Il y a cependant des cas où la lutte contre le consensus est bien plus difficile et coûteuse. Je pense par exemple à l’écriture inclusive, ou à l’utilisation de nouveau vocabulaire neutre et inclusif. L’utilisation de ce vocabulaire est socialement coûteuse, entre la faible proportion de locuteur.ices et une résistance réactionnaire active. Mais malgré ce coût, j’estime qu’il y a un intérêt suffisant, notamment sur le long terme. Oui, à l’échelle d’une génération, le passage à un français plus inclusif et très coûteux pour une large part de la population. Mais l’intérêt retour pour l’égalité des genres et lui aussi fort, mais surtout durable au-delà du coût initial du changement. Je le vois sincèrement comme un investissement politique et culturel.

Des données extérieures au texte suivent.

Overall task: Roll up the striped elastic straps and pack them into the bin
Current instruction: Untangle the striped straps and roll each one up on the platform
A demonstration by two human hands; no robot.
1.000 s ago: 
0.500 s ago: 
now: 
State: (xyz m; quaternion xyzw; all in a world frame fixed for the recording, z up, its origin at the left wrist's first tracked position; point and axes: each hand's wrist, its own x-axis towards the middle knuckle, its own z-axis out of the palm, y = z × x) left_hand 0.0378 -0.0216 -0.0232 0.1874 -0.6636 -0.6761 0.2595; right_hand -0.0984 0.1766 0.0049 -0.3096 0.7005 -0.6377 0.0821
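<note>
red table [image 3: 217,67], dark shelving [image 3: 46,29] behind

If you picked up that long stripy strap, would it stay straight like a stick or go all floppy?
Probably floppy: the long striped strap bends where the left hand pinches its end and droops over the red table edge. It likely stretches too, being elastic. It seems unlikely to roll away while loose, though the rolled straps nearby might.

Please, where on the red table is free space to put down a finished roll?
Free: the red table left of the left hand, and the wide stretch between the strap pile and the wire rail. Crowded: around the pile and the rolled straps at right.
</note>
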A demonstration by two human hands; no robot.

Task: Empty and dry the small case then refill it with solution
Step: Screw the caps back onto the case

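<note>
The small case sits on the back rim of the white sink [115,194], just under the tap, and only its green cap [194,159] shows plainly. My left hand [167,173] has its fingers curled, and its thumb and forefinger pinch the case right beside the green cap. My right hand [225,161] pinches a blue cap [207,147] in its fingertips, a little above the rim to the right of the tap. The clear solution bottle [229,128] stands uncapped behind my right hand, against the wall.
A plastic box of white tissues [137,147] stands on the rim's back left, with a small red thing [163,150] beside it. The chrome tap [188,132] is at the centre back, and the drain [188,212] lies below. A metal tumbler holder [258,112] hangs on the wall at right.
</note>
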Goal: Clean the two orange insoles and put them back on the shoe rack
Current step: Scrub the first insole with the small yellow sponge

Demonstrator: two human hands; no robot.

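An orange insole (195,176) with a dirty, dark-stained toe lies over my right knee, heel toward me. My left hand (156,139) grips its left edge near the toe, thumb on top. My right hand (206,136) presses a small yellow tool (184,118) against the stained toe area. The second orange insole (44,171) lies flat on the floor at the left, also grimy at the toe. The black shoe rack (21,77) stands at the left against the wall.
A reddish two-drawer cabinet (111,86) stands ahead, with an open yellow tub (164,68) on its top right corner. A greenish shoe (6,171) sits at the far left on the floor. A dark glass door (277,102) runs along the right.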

Enfin, il va y avoir des cas plus personnels. C’est le cas par exemple des mots autour de la liberté pour moi. “Choix”, “responsabilité”, “mérite” ont pour moi un sens différent du consensus. Mais seulement, à mes yeux, ce que les gens autour de moi désignent par ces termes n’existe pas. Je pourrais choisir de ne pas les utiliser. Mais j’estime que des notions que je qualifierais de “fonctionnellement proches”, bien que distinctes en des points cruciaux, sont pertinentes à utiliser à leur place. J’assume donc le coût de contrevenir au consensus car j’estime le gain en pertinence assez important pour le justifier. Il y a aussi des cas où le consensus est très “mou”, cas dans lesquels je choisis un sens aux mots que j’assume comme subjectif, mais j’assume aussi que je ne tiens que peu à la définition que je donne à ces mots. Je la donne parce qu’il en faut une et qu’à choisir, j’essaie de de prendre celle qui me semble le plus pertinent. Je pense ici par exemple aux notions de “gauche” et de “droite” en politique, dont j’emprunte la définition à Tzitzimitl (dont je recommande le travail).

Conclusion

Le langage est un outils que je trouve incroyable de puissance. La capacité de pouvoir échanger sur des ressentis, de la logique, des émotions, des faits, et le tout avec quasiment n’importe qui partageant une langue avec nous m’émerveille profondément. Cela n’implique cependant pas que le langage est une forme de perfection. Les quiproquos existent, et les difficultés de communications inhérente à la pluralité d’expérience du monde. Sur ce site je fais donc de mon mieux pour faire comprendre à mon potentiel public ce que j’ai dans la tête.